Je ne sais d’où me viennent ces pensées, ni comment elles m’arrivent, ma volonté n’y est pour rien.

Mozart.

… La pensée, interprète clairvoyant de nos instincts sourds, aveugles, muets…

Jean Lanouze posa sa plume, laissa tomber son front dans ses deux mains, ferma les yeux, puis se remit à écrire :

… Une force inconsciente que notre cerveau colore au passage de souvenirs, d’impressions, d’images ; une force organique qui se sert de l’intelligence, mais la domine et la précède… (Voir mon précédent roman, le Petit-Fils de Pascal…)

Et, s’interrompant de nouveau, il fit comparaître devant lui l’œuvre inachevée, conclusion d’une sorte de trilogie dans laquelle il avait étudié la personnalité humaine, vacillant et trouble complexe où l’instinct, l’hérédité, la pensée des autres laissent d’insaisissables apports… Quatre années de travaux, de réflexions, d’études psychologiques… il s’avouait n’être guère plus avancé qu’au premier jour.

Du moins posait-il des questions qu’un autre résoudrait peut-être quand la connaissance de l’homme aurait fait quelque progrès.

Peut-être l’avenir verrait-il en Lanouze un précurseur. Il avait renoncé aux romans à scandale et à succès de ses brillants débuts, il était devenu le romancier grave, apprécié par une élite et que le grand public ignore, et cela, depuis… depuis qu’une question abominable s’était posée devant sa conscience. Une question insoluble d’ailleurs. Il eut un geste pour l’écarter – le même geste inutile recommencé depuis quatre ans… depuis l’affaire.

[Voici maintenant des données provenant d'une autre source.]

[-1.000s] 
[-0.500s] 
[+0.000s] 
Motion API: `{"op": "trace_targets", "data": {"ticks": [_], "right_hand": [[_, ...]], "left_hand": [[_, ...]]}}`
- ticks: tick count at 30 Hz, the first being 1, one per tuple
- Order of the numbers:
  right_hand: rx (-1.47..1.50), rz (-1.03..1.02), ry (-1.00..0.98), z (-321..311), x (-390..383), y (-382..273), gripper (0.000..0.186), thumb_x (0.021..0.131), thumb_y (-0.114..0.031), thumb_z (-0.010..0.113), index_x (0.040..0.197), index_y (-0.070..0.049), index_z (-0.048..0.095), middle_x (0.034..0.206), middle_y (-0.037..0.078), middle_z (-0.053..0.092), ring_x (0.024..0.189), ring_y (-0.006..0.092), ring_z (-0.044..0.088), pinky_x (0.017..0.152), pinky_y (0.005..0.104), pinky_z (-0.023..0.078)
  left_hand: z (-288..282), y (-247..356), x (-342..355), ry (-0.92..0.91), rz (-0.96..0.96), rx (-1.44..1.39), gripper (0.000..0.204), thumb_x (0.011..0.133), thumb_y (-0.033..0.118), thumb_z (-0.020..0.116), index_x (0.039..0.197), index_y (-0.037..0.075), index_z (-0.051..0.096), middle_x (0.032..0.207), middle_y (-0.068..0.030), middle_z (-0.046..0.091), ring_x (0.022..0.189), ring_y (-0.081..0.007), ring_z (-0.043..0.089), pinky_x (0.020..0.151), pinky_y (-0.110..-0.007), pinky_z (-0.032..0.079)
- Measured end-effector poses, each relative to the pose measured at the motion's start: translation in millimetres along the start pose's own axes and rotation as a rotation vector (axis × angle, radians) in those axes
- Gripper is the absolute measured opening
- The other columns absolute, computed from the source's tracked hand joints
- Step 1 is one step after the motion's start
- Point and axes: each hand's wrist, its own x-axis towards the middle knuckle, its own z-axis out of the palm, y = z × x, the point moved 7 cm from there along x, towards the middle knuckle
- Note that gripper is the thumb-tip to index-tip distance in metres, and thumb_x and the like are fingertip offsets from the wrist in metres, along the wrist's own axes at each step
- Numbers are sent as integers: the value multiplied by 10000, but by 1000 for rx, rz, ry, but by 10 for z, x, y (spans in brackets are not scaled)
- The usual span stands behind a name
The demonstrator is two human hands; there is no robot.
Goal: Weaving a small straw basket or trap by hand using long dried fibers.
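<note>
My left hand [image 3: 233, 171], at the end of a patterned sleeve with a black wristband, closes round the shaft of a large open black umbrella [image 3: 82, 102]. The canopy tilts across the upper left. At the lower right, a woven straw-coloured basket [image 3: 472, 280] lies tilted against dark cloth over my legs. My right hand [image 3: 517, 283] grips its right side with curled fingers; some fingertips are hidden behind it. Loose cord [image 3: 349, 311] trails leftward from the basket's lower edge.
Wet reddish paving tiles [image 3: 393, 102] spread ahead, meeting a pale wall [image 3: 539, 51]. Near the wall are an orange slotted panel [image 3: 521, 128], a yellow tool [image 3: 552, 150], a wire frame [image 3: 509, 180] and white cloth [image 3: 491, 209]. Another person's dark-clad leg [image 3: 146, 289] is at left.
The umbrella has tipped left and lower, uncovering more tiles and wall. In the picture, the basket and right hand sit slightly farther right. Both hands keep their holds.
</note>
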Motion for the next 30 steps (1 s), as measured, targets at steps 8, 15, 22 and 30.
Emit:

Il avait revu Bourlat, gracié, réfugié dans sa province ; une maisonnette, un jardin, le sourire de la femme qui disait : « Je savais bien qu’il n’était pas coupable ! » Aux questions de Lanouze il avait répondu avec une sincérité évidente. Il ne se rappelait rien. Une sorte de ténèbres l’avaient envahi pendant des heures, des jours. En vain le romancier voulut-il vérifier cette puissance incompréhensible qu’il s’accusait d’avoir détenue. Mais Bourlat s’avérait rebelle à toute suggestion.

Et Lanouze avait beau concentrer sa pensée, il n’arrivait même pas à obtenir que son valet de chambre se retournât… Il savait désormais que rien n’est clair en ce monde alors que l’esprit est assoiffé de clarté.

Quatre ans… Avait-il été heureux tout ce temps-là, avec cet inconnu qu’il portait au fond de lui-même ? Son travail, son amitié pour Claudie… Une amitié qui devenait plus active depuis que Gérard essayait de guérir sa neurasthénie dans les cliniques et passait d’une cure d’isolement à une cure d’altitude. Sous prétexte de distraire Claudie, Lanouze montait chez elle à l’heure du thé. Il lui faisait la lecture des pages achevées, il guettait une approbation silencieuse et le fugitif éclat des yeux noirs lorsqu’il découvrait dans le parterre coloré de ses phrases une fleur éclose exprès pour elle. Il l’écoutait dire à voix basse : « Comme c’est vrai ! » Elle avait une façon de se taire qui permettait aux paroles de prolonger leurs résonances intérieures. Il n’osait pas lui avouer : « Ma pensée se réfléchit dans la vôtre… » De loin en loin, elle consentait à venir chez lui, quelques instants, pour choisir un livre. Mais, ces jours-là, Claudie, plus lointaine, semblait amener avec elle la présence invisible de Gérard à qui elle dédiait son sourire.